A second time the angel speaks to Mary.  She was troubled by his greeting, and so he tells her, “Do not be afraid” (v. 30).  The first time he says, “The Lord is with you”.  Now, the second time, he says “Do not be afraid”.  In the Scriptures, whenever God appears to those who receive him, he loves to utter those words: Do not be afraid!  He says them to Abraham (cf. Gen 15:1), repeats them to Isaac (cf. Gen 26:24), to Jacob (cf. Gen 46:3) and so on, up to Joseph (cf. Mt 1:20) and Mary.  Do not be afraid!  In this way, he sends us a clear and comforting message: once our lives are open to God, fear can no longer hold us in thrall.  For fear can truly hold us in thrall.  You, dear sister, dear brother, if your sins frighten you, if your past worries you, if your wounds do not heal, if your constant failings dishearten you and you seem to have lost hope, please, do not be afraid.  God knows your weaknesses and is greater than your mistakes.  God is greater than our sins.  He asks of you only one thing: that you not hold your frailties and sufferings inside.  Bring them to him, lay them before him and, from being reasons for despair, they will become opportunities for resurrection.  Do not be afraid!  The Lords asks us for our sins.  This brings to mind the story of a monk in the desert.  He had given everything to God and lived a life of fasting, penance and prayer.  The Lord asked for more.  “Lord, I gave you everything”, said the monk, “what more is there?”  The Lord replied, “Give me yours sins”.  Do not be afraid!
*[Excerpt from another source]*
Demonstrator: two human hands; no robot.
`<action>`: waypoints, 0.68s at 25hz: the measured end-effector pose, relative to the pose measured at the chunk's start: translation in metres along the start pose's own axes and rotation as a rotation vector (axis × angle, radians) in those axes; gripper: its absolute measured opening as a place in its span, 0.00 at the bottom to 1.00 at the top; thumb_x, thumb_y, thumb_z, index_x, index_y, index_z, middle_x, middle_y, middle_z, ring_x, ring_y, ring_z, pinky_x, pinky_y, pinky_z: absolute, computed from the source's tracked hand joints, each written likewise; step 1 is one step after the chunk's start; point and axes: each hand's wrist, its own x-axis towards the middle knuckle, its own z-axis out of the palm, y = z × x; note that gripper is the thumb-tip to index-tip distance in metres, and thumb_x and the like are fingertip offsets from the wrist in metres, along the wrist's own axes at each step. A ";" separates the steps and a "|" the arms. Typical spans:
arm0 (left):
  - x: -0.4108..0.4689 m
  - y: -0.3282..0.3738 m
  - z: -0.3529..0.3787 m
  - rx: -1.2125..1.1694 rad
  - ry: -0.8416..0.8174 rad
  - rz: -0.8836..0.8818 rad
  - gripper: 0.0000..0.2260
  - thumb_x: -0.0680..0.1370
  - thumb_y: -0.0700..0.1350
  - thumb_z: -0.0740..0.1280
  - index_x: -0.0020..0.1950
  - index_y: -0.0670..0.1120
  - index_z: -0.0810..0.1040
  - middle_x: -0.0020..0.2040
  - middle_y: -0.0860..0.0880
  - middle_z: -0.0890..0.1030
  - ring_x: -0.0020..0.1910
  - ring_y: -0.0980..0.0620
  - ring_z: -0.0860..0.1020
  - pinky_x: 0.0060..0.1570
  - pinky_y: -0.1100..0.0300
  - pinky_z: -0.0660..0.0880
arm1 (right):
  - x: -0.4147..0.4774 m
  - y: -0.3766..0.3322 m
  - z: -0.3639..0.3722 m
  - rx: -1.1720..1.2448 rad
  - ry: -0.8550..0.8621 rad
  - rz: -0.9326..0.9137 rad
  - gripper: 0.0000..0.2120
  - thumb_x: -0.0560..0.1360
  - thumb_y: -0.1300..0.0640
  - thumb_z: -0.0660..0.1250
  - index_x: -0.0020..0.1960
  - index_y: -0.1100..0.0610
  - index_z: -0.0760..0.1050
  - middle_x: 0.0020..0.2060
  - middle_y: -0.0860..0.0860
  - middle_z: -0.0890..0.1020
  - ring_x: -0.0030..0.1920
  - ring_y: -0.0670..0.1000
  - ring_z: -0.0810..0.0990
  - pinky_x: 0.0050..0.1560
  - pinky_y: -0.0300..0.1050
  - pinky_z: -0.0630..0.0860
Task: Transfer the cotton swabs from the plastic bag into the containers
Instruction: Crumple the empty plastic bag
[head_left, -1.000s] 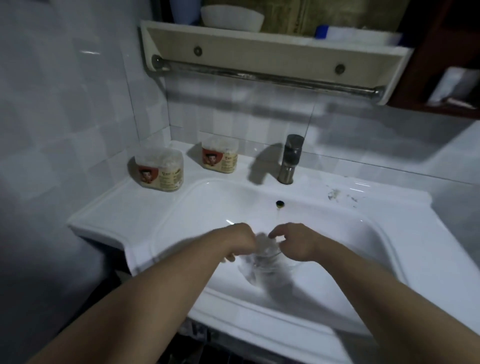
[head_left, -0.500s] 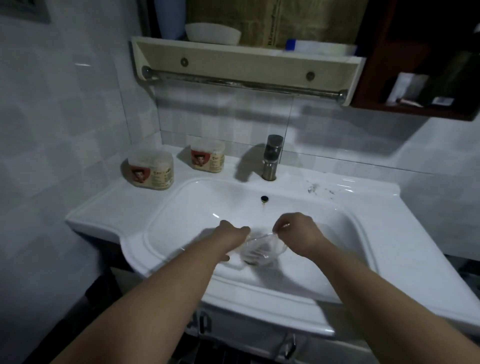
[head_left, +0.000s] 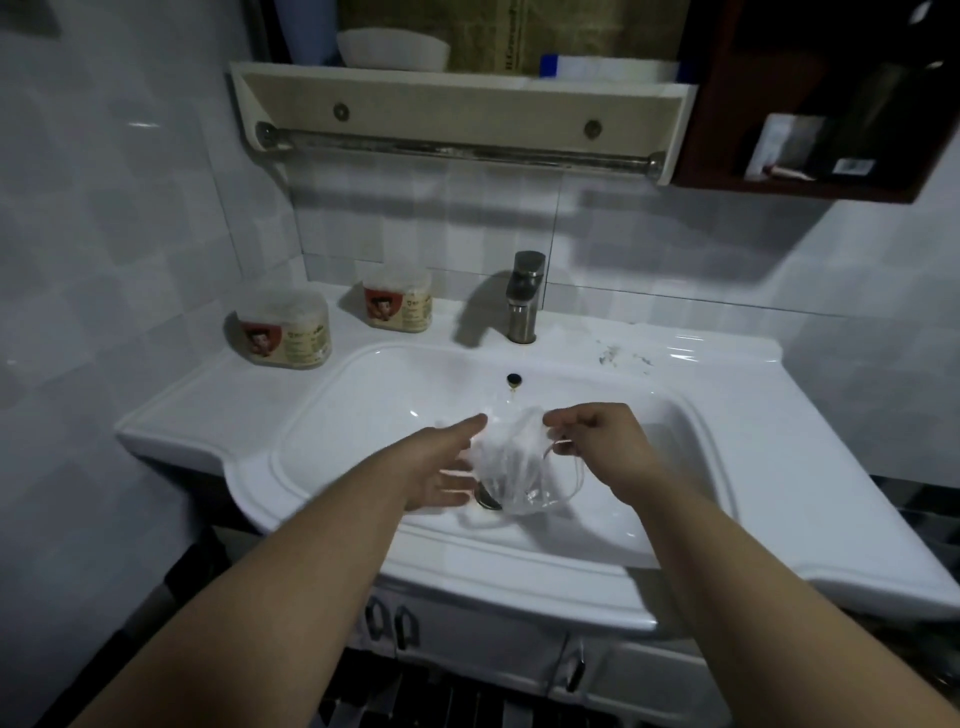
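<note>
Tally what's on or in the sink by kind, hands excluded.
Swab containers: 2
Plastic bag: 1
Faucet: 1
Total: 4

Over a white sink (head_left: 322, 400), the right hand (head_left: 597, 441) pinches the top of a clear plastic bag (head_left: 511, 467); the left hand (head_left: 441, 465), fingers outstretched, is alongside it. A front container (head_left: 285, 332) and rear container (head_left: 397, 306) stand on the bench (head_left: 208, 400), left of the tap (head_left: 524, 296).
</note>
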 end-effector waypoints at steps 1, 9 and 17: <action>-0.002 -0.001 0.003 0.039 -0.025 -0.007 0.19 0.78 0.55 0.73 0.60 0.43 0.78 0.54 0.43 0.82 0.51 0.45 0.83 0.46 0.53 0.82 | -0.001 -0.004 0.001 0.088 -0.005 0.002 0.18 0.77 0.75 0.61 0.42 0.58 0.85 0.45 0.60 0.85 0.43 0.55 0.84 0.48 0.48 0.85; 0.002 0.003 0.001 -0.062 0.154 0.165 0.03 0.80 0.41 0.69 0.47 0.44 0.79 0.38 0.48 0.79 0.38 0.52 0.81 0.39 0.60 0.76 | 0.000 0.004 -0.003 -0.103 0.024 0.046 0.18 0.72 0.72 0.69 0.57 0.54 0.80 0.51 0.52 0.80 0.41 0.53 0.82 0.50 0.51 0.84; 0.013 0.011 -0.006 -0.385 0.292 0.252 0.02 0.80 0.36 0.66 0.51 0.39 0.78 0.39 0.45 0.75 0.31 0.52 0.74 0.32 0.62 0.78 | 0.000 0.005 -0.004 -0.105 0.056 -0.027 0.20 0.74 0.74 0.58 0.49 0.52 0.80 0.48 0.54 0.78 0.37 0.54 0.83 0.36 0.46 0.81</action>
The Blessed Virgin Mary accompanies us: she cast her own anxiety upon God.  The angel’s proclamation gave her good reason to be afraid.  He proposed to her something unimaginable and beyond her abilities, something that she could not handle alone: there would be too many difficulties, problems with the Mosaic law, with Joseph, with the citizens of her town and with her people.  Yet Mary did not object.  Those words – do not be afraid – were sufficient for her; God’s reassurance was enough for her.  She clung to him, as we want to do tonight.  Yet so often we do the exact opposite.  We start from our own certainties and, when we lose them, we turn to God.  Our Lady, on the other hand, teaches us to start from God, trusting that in this way everything else will be given to us (cf. Mt 6:33).  She invites us to go to the source, to the Lord, who is the ultimate remedy against fear and emptiness in life.  There is a lovely phrase written above a confessional here in the Vatican that reminds us of this.  It addresses God with these words, “To turn away from you is to fall, to turn back to you is to rise, to abide in you is to have life” (cf. SAINT AUGUSTINE, Soliloquies I, 3).

In these days, news reports and scenes of death continue to enter our homes, even as bombs are destroying the homes of many of our defenceless Ukrainian brothers and sisters.  The vicious war that has overtaken so many people, and caused suffering to all, has made each of us fearful and anxious.  We sense our helplessness and our inadequacy.  We need to be told, “Do not be afraid”.  Yet human reassurance is not enough.  We need the closeness of God and the certainty of his forgiveness, which alone eliminates evil, disarms resentment and restores peace to our hearts.  Let us return to God and to his forgiveness.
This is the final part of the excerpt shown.